As cashtags são identificadas pelo símbolo de cifrão seguido pelo código ou nome de um ativo, como $BTC, $ETH ou $DOGE. Ao clicar nesses termos, os usuários poderão consultar informações sobre o token, acompanhar gráficos de preços e acessar conteúdos relacionados ao ativo diretamente no ambiente da rede social.
A novidade amplia uma funcionalidade lançada pelo X em abril de 2026 para usuários de iPhone nos Estados Unidos e no Canadá. Na primeira etapa, a ferramenta permitia visualizar cotações em tempo real, gráficos e publicações associadas a ações e criptomoedas. No Canadá, o recurso também passou a oferecer um botão de acesso à corretora Wealthsimple para encaminhar o usuário à negociação.
A plataforma, porém, não deverá atuar diretamente como corretora. A execução das ordens será feita por parceiros externos, enquanto o X funcionará como uma camada de descoberta, dados financeiros e direcionamento dos usuários para os serviços habilitados. O modelo permite à empresa avançar no segmento sem assumir integralmente as funções de uma instituição financeira tradicional.
A expansão faz parte da estratégia de Elon Musk de transformar o X em um aplicativo de serviços múltiplos, reunindo rede social, mensagens, pagamentos e ferramentas financeiras em uma única plataforma. A empresa também vem desenvolvendo o X Money, sistema voltado a transferências entre usuários e pagamentos digitais, considerado um dos pilares dessa proposta de “aplicativo de tudo”.
Para o mercado cripto, a integração pode reduzir a distância entre a divulgação de informações e a realização de operações. Atualmente, usuários que identificam uma oportunidade em uma publicação precisam sair da rede social, abrir uma corretora ou carteira digital e concluir a transação em outro ambiente. Com as cashtags inteligentes, esse caminho poderá ser encurtado por meio de links e botões integrados.

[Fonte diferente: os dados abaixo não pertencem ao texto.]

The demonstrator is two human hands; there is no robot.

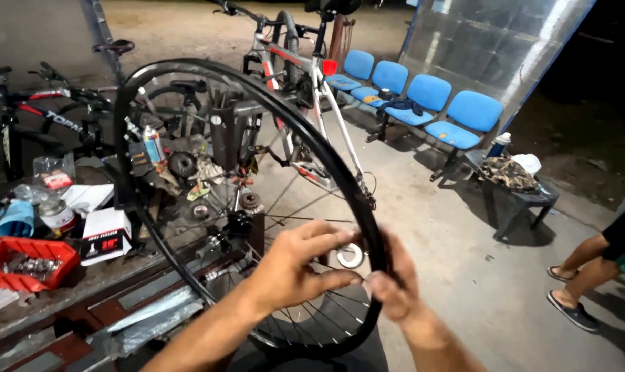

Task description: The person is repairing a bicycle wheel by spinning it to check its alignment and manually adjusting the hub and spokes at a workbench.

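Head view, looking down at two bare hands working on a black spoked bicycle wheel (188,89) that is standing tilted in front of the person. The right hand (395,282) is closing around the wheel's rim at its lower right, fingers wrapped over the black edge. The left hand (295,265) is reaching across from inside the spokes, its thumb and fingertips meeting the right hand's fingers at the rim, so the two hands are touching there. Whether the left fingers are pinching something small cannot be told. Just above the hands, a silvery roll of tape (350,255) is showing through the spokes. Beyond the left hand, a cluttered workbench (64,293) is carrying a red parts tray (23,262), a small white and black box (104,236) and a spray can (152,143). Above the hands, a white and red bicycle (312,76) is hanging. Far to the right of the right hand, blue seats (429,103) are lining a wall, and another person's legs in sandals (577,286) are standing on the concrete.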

A medida também pode aumentar a exposição de criptomoedas a investidores de varejo, já que o X reúne uma comunidade expressiva de usuários interessados em finanças digitais, especialmente em torno de Bitcoin, Ethereum, Dogecoin e tokens de menor capitalização. Ao mesmo tempo, a aproximação entre redes sociais e negociação pode ampliar riscos relacionados à volatilidade, recomendações impulsivas, golpes e manipulação de preços.
A funcionalidade deverá ser ampliada gradualmente para outras plataformas, como a versão web e dispositivos Android, além de novos países. Ainda não há confirmação de um cronograma completo para a expansão global nem de todos os parceiros que poderão oferecer a execução das transações.
Com a iniciativa, o X reforça sua tentativa de ocupar uma posição mais relevante no ecossistema financeiro digital. A empresa pretende transformar o fluxo de informações sobre ativos em uma porta de entrada para investimentos e pagamentos, embora a expansão dependa de parcerias, regras regulatórias locais e mecanismos de segurança para proteger os usuários.